**Exercise:** The answer consists of one number: how many lines of the data below include the string "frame".

The data below:

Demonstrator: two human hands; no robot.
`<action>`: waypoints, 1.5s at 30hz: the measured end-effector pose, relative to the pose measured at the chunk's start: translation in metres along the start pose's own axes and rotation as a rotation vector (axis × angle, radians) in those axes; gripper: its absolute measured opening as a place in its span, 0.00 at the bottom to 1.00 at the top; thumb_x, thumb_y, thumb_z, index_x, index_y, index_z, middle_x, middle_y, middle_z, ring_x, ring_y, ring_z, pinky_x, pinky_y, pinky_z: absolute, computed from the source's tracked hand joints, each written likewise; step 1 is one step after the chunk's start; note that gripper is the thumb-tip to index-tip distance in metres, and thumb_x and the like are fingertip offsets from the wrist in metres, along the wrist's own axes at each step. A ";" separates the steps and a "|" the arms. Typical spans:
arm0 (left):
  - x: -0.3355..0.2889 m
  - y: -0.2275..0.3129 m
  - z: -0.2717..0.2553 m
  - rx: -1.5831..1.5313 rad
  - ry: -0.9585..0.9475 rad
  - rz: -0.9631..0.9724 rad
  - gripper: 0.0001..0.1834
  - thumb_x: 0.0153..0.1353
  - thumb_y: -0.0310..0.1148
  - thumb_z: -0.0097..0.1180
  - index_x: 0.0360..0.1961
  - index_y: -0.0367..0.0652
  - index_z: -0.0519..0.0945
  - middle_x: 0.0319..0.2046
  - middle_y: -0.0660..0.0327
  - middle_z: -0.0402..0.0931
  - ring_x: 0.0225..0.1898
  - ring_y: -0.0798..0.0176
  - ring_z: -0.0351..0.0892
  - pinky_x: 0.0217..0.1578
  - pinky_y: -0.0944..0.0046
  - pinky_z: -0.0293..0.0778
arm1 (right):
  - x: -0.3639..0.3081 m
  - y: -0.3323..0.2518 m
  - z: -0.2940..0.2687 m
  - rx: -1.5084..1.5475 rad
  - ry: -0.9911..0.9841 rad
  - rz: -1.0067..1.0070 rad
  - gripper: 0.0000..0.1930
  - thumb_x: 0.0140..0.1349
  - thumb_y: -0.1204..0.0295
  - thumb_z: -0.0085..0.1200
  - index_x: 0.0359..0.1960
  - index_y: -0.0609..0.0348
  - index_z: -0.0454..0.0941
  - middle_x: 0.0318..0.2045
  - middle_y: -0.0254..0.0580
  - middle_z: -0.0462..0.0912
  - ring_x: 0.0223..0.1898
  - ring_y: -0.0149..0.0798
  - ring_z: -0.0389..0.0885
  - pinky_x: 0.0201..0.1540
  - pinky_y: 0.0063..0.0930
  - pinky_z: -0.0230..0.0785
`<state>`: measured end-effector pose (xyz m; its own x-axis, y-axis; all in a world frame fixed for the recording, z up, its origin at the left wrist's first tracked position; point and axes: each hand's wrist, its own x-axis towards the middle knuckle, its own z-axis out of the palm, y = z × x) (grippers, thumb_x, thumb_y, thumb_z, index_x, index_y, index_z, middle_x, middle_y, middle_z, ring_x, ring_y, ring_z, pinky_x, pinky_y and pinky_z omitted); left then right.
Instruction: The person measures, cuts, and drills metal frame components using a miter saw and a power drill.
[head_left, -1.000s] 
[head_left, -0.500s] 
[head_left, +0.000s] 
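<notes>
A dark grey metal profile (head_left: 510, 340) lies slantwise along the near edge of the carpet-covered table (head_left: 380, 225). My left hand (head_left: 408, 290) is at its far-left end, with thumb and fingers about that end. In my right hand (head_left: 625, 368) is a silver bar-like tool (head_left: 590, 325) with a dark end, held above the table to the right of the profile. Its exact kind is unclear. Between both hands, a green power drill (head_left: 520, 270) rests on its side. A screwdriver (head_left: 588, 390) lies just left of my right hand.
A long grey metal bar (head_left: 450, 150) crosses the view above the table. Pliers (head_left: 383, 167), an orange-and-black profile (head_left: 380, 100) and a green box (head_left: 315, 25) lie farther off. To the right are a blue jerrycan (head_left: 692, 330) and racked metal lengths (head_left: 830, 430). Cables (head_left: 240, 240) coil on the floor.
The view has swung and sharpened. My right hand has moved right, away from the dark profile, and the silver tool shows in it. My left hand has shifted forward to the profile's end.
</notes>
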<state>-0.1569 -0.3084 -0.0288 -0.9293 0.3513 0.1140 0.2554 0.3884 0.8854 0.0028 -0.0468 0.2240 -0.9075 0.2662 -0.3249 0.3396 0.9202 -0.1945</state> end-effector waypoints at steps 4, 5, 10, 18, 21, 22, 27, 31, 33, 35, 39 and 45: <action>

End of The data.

**Problem solution:** 2